Introduction

Elasticsearch is an awesome tool for indexing and searching JSON documents. Early on, we knew that it was going to be a key part of the technology that we’re developing at Citrine. Like many developers, I realized that we needed to include our own customizations, but found little help when getting started. It took me a while to figure things out, so I wrote this post in hopes that everyone reading it can get started a little faster.

All of the code below, as well as instructions for installation and use, is available on github at https://github.com/CitrineInformatics/plugin-plussign.

Getting started

Elasticsearch is built on top of Lucene. In this post, I’m going to focus on creating a custom tokenenizer, custom token filter, and custom analyzer, each implemented in Lucene. By the end, we will have built an analyzer that breaks a string into tokens wherever + symbols are found, removes tokens that contain empty strings, then converts all tokens to lowercase values. For example, this analyzer will take the input string “This+is++some+text” and generate the tokens “this”, “is”, “some”, and “text”.

In a later post, I’ll go over methods to integrate this code as a plugin to Elasticsearch.

Building a custom Lucene tokenizer

Tokenizers perform the task of breaking a string into separate tokens. Our custom tokenizer will split a string wherever a + sign is found. It’s purpose is to take a string such as “This+is++some+text” and break it into “This”, “is”, “”, “some”, and “text”. Notice that this leaves an empty string where successive + symbols are found. We’ll deal with empty strings using the token filter that we make further on in this post.

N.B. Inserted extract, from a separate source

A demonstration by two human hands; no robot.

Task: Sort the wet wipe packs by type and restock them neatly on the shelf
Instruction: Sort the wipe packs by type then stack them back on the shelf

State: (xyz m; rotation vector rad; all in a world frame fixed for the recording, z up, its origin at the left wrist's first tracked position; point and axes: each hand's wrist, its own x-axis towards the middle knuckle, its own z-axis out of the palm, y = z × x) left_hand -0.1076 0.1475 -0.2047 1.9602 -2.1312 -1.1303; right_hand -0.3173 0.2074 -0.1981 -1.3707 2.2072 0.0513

public class PlusSignTokenizer extends Tokenizer {

    /* Lucene uses attributes to store information about a single token. For
     * this tokenizer, the only attribute that we are going to use is the
     * CharTermAttribute, which can store the text for the token that is
     * generated. Other types of attributes exist (see interfaces and classes
     * derived from org.apache.lucene.util.Attribute); we will use some of
     * these other attributes when we build our custom token filter. It is
     * important that you register attributes, whatever their type, using the
     * addAttribute() function.
     */
    protected CharTermAttribute charTermAttribute =
        addAttribute(CharTermAttribute.class);

    /* This is the important function to override from the Tokenizer class. At
     * each call, it should set the value of this.charTermAttribute to the text
     * of the next token. It returns true if a new token is generated and false
     * if there are no more tokens remaining.
     */
    @Override
    public boolean incrementToken() throws IOException {

        // Clear anything that is already saved in this.charTermAttribute
        this.charTermAttribute.setEmpty();

        // Get the position of the next + symbol
        int nextIndex = this.stringToTokenize.indexOf('+', this.position);

        // Execute this block if a plus symbol was found. Save the token
        // and the position to start at when incrementToken() is next
        // called.
        if (nextIndex != -1) {
            String nextToken = this.stringToTokenize.substring(
                this.position, nextIndex);
            this.charTermAttribute.append(nextToken);
            this.position = nextIndex + 1;
            return true;
        }

        // Execute this block if no more + signs are found, but there is
        // still some text remaining in the string. For example, this saves
        // “text" in "This+is++some+text".
        else if (this.position < this.stringToTokenize.length()) {
            String nextToken =
                this.stringToTokenize.substring(this.position);
            this.charTermAttribute.append(nextToken);
            this.position = this.stringToTokenize.length();
            return true;
        }

        // Execute this block if no more tokens exist in the string.
        else {
            return false;
        }
    }

    /* This is the constructor for our custom tokenizer class. It takes all
     * information from a java.io.Reader object and stores it in a string. If
     * you are expecting very large blocks of text, you might want to think
     * about using a buffer and saving chunks from the reader whenever
     * incrementToken() is called. This function throws a RuntimeException when
     * an IOException is raised - you can choose how you want to deal with the
     * IOException, but for our purposes, we do not need to try to recover
     * from it.
     */
    public PlusSignTokenizer(Reader reader) {
        super(reader);
        int numChars;
        char[] buffer = new char[1024];
        StringBuilder stringBuilder = new StringBuilder();
        try {
            while ((numChars =
                reader.read(buffer, 0, buffer.length)) != -1) {
                stringBuilder.append(buffer, 0, numChars);
            }
        }
        catch (IOException e) {
            throw new RuntimeException(e);
        }
        this.stringToTokenize = stringBuilder.toString();
    }

    /* Reset the stored position for this object when reset() is called.
     */
    @Override
    public void reset() throws IOException {
        super.reset();
        this.position = 0;
    }

    /* This object stores the string that we are turning into tokens. We will
     * process its content as we call the incrementToken() function.
     */
    protected String stringToTokenize;

    /* This stores the current position in this.stringToTokenize. We will
     * increment its value as we call the incrementToken() function.
     */
    protected int position = 0;
}

Building a custom Lucene token filter

Token filters act on each token that is generated by a tokenizer and apply some set of operations that alter or normalize them. In our example, the custom token filter simply removes empty strings from a token stream. For example, if a stream contains the tokens "This", "is", "", "some", and "text" it would remove the third token while letting all other tokens pass through.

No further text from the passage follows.